We are writing our Spark program and executing it to get the desired output, But Spark does a lot of background work to process our data in a Distributed manner.
Spark Query Plan
When an Action is called against Data, the spark engine will perform the below steps,
Unresolved Logical Plan
The query will be parsed in the first step, and a parsed logical plan will be generated. It will only check the syntax errors in the query, and if the syntax is incorrect, then ParseException will be raised. If the Syntax check is passed, an unresolved plan will be generated.
Analyzed Logical Plan
After the generation of an unresolved plan from step 1, in the 2nd step, all the unresolved plans get resolved by accessing an internal Spark structure mentioned as "Catalog".

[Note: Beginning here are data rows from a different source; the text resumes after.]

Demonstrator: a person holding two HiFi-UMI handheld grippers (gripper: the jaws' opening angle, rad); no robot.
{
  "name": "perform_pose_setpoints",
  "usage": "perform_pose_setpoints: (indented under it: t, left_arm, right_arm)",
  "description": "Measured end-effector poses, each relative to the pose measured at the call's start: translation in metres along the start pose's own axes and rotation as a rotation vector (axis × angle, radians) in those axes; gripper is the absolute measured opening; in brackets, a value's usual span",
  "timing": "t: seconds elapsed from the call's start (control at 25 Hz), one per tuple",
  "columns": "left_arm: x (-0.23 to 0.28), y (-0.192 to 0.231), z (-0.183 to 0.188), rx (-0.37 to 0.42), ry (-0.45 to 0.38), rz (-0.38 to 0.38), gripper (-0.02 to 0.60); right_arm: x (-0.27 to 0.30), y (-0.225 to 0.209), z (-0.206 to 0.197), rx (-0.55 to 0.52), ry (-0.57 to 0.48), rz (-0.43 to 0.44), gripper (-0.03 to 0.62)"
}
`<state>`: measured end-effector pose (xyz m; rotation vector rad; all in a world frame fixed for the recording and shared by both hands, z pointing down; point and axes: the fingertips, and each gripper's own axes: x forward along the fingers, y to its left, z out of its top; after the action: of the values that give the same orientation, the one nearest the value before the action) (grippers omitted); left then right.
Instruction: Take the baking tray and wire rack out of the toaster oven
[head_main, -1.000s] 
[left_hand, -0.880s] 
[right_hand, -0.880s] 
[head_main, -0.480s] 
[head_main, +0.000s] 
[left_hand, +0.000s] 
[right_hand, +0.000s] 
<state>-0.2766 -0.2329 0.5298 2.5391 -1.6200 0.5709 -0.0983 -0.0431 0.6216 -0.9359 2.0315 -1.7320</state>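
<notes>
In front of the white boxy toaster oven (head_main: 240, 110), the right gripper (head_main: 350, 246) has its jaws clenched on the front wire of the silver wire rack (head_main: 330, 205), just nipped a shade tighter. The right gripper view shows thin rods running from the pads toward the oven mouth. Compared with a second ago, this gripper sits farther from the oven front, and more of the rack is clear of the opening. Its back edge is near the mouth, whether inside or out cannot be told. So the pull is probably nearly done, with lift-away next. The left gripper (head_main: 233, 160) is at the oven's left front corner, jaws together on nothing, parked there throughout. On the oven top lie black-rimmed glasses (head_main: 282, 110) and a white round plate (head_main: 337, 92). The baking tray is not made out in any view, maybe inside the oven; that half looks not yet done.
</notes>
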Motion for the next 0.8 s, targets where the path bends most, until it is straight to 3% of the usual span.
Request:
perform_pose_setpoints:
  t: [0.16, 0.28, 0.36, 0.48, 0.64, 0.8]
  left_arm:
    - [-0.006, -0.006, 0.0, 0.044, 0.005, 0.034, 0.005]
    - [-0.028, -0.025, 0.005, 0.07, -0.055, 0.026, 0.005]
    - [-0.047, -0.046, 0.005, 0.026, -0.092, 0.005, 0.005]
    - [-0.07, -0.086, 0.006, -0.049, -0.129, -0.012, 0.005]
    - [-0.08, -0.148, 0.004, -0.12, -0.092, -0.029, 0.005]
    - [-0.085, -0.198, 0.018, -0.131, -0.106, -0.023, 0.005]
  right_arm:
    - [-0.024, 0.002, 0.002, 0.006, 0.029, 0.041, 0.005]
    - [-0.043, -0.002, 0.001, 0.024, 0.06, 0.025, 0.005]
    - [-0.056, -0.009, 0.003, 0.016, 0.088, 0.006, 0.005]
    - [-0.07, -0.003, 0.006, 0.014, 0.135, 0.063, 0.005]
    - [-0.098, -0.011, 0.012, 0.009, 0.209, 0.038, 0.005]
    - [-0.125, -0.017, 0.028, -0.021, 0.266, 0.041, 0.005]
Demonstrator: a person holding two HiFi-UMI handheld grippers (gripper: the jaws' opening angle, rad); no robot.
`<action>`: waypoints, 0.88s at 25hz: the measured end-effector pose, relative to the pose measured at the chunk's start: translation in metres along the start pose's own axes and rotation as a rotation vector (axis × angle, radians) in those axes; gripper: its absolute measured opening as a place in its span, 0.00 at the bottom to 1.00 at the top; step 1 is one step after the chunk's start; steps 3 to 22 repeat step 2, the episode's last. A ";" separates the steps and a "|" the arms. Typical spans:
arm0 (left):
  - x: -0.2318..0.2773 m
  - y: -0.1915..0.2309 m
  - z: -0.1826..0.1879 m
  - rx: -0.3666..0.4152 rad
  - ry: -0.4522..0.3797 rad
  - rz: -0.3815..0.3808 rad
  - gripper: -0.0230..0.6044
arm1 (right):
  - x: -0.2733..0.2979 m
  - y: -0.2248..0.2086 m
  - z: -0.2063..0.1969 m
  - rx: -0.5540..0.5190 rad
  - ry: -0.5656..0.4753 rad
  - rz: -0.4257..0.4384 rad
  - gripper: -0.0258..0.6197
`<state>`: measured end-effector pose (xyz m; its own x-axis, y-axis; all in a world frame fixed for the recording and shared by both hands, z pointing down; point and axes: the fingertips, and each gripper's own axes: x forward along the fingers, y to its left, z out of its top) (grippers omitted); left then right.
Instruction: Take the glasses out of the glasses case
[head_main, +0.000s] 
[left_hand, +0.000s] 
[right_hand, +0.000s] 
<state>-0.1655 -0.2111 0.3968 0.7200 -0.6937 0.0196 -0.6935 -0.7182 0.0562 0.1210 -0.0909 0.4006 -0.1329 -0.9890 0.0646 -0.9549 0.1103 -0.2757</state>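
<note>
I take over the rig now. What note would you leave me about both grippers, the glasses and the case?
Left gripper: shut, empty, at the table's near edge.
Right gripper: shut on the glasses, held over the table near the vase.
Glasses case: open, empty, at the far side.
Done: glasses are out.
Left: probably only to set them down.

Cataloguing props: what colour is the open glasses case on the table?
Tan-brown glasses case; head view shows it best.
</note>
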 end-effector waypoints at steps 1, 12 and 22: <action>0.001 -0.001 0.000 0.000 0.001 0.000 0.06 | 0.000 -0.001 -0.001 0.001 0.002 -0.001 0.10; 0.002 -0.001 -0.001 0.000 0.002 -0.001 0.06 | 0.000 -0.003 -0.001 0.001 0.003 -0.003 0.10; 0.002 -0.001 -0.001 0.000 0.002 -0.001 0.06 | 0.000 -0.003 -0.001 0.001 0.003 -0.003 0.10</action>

"Catalog" is a repository of Spark table, DataFrame, and DataSet. The data from the meta-store is pulled into an internal storage component of Spark (also known as Catalog).
The analyzer can reject the Unresolved Logical Plan when it cannot resolve the column name, table name, etc. It creates a Resolved Logical Plan if it can resolve them.
Upon successful completion of everything, the plan is marked as an "Analyzed Logical Plan"
Optimized Logical Plan using Catalyst Optimizer
In this step, certain optimizations will be performed using a catalyst optimizer based on a certain set of rules already in place, E.g., filter pushes down, combining of filters, etc. We can also add our rules in the catalyst optimizer if needed.
Physical Plan
In this step, multiple physical plans will be generated, describing which operation needs to be performed. Let’s say some aggregation needs to be performed. Then out of these multiple physical plans, one may contain sortAggregate, one may contain hashAggregate, etc.
From the multiple physical plans generated, one of the physical plans which is the most optimized with minimum cost will be selected.
Based on the selected physical plan, the data will be processed by converting it into a low-level RDD.
We can write the application code in either Python/Scala/SQL/R, the spark engine will anyway convert all those into an low level RDD at the end.